Identify the line that contains "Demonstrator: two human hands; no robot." in the material. Output it and every line after it, unchanged, through the end.

-.-.-

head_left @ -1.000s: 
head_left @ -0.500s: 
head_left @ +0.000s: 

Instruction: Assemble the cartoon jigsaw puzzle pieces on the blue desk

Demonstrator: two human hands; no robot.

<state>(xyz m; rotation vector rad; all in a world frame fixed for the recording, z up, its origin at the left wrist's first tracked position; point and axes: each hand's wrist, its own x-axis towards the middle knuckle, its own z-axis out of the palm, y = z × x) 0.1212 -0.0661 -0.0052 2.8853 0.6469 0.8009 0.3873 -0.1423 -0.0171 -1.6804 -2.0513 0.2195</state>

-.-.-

• PROBLEM SOLUTION:
Demonstrator: two human hands; no robot.

<state>(xyz m; rotation vector rad; all in a world frame fixed for the recording, z up, its origin at the left wrist's first tracked position; point and axes: each hand's wrist, its own x-axis towards the middle knuckle, its own z-axis out of the palm, y = z × x) 0.1212 -0.0661 -0.0052 2.8853 0.6469 0.8009 0.3873 -0.1423 -0.0171 -1.6804 -2.0513 0.2195</state>

The output contains nothing more.